A decision to approve or deny the concept would have no impact on the General Fund or other City funds.  A future decision to proceed with construction drawings and actual construction would have an impact on City of Alameda financial resources and would need to be considered at such time that the improvement is programed for implementation.




The Mecartney/Island roundabout concept is consistent with the General Plan (2021), which mentions roundabouts as follows:

ME-7: Safe Streets:

e. Roundabouts. Increase the use of roundabouts at intersections to improve the safety and lower maintenance costs compared to traffic signals.

j. Intersection Safety. To improve safety at a stop controlled or signalized intersections, consider a roundabout design or eliminating right turns on red and adding pedestrian scrambles to existing signals.

k. Roundabouts and Traffic Circles.
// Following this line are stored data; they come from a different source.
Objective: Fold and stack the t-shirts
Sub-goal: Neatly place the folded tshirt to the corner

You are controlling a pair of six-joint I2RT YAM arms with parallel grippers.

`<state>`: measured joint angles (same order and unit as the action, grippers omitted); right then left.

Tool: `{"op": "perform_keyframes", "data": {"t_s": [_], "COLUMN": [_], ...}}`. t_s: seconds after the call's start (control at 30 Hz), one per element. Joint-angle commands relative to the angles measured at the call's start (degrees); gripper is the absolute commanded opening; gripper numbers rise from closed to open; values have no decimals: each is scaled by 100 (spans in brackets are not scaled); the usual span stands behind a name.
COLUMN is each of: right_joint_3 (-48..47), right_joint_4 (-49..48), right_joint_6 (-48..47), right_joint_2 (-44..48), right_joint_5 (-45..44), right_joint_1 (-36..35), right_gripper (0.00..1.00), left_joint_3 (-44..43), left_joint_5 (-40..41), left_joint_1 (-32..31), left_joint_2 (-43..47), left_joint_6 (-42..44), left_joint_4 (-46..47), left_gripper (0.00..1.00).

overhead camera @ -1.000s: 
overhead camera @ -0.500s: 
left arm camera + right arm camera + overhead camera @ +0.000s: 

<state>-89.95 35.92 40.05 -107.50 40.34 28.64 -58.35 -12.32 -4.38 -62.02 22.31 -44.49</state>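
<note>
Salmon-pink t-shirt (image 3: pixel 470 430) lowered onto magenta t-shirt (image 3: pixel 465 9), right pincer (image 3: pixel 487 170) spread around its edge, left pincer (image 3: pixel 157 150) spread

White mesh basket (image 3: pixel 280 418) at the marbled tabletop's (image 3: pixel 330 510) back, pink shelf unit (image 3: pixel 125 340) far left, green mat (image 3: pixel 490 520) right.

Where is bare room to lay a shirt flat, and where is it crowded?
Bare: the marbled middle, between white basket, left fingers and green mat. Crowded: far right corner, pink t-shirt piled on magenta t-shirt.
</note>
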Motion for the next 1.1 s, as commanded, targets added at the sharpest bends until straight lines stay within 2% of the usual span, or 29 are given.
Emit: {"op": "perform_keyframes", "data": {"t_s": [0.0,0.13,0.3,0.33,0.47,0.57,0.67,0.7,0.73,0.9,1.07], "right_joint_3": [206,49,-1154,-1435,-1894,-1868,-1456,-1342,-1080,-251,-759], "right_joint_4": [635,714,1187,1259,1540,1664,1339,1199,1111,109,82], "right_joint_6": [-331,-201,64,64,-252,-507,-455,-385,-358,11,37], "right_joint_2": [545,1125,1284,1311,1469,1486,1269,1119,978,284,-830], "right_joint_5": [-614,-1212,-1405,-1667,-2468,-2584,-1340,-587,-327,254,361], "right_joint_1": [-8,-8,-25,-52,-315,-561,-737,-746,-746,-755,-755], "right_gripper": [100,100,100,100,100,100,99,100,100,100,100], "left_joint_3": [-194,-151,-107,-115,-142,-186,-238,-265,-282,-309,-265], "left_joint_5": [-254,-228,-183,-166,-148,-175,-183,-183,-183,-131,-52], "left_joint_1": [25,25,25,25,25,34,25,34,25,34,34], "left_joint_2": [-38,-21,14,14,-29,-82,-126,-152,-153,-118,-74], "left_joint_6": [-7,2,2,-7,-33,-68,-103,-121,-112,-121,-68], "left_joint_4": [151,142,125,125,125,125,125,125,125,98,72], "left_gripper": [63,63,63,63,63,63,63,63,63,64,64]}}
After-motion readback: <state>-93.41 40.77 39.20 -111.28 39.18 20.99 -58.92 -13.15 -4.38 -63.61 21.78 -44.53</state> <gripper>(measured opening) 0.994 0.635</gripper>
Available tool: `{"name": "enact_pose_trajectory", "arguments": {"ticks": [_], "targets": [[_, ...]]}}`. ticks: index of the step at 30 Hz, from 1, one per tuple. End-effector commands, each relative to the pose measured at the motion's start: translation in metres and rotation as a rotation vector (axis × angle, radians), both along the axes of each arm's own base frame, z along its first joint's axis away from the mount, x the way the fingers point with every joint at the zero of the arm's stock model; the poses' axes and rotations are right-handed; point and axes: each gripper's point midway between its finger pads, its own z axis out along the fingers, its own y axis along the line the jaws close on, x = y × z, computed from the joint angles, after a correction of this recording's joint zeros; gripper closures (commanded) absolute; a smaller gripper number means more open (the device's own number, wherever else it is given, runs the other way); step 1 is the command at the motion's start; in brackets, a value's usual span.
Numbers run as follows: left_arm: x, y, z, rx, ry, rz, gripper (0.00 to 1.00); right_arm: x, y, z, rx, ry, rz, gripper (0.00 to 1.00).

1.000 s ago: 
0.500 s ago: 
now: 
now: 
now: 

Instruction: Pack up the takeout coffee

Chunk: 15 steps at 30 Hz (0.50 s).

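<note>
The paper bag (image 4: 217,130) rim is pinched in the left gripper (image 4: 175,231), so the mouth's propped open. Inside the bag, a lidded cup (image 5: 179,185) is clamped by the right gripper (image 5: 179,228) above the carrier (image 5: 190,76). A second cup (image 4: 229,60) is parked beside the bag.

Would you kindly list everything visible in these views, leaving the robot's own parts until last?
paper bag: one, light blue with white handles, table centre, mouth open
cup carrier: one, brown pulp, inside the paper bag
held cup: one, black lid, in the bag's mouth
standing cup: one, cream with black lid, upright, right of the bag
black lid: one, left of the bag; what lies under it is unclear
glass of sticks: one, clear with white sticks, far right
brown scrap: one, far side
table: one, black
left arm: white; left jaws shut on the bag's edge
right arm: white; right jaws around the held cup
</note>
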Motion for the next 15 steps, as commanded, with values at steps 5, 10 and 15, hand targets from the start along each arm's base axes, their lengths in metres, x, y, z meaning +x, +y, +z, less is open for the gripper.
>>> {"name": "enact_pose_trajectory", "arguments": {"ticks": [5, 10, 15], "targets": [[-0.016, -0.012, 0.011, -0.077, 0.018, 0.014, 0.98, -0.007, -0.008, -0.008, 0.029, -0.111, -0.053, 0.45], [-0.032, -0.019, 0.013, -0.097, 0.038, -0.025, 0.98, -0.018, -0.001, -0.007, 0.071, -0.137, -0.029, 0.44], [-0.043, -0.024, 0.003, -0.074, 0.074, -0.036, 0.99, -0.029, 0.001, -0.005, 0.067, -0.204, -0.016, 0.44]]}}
When considering modification to an intersection, prioritize roundabouts and traffic circles for consideration recognizing that land acquisition needs, operational considerations, or other engineering factors or constraints may result in other intersection solutions on a case-by-case basis.




Approval of the Mecartney/Island roundabout concept is categorically exempt pursuant to California Environmental Quality Act (CEQA) Guidelines section 15301(c) Existing Facilities (Minor alterations to existing facilities including bicycle facilities) and Section 15304(h) Minor Alterations to Land and the creation of bicycle lanes on existing public rights of way.




Since vehicle miles traveled in Alameda is the largest source of greenhouse gas emissions in Alameda, City staff is expecting that a roundabout at Mecartney/Island would have a positive climate impact.  The roundabout concept was developed to make it safer and more convenient to bicycle, walk and ride the bus and to reduce congestion and idling motor vehicles.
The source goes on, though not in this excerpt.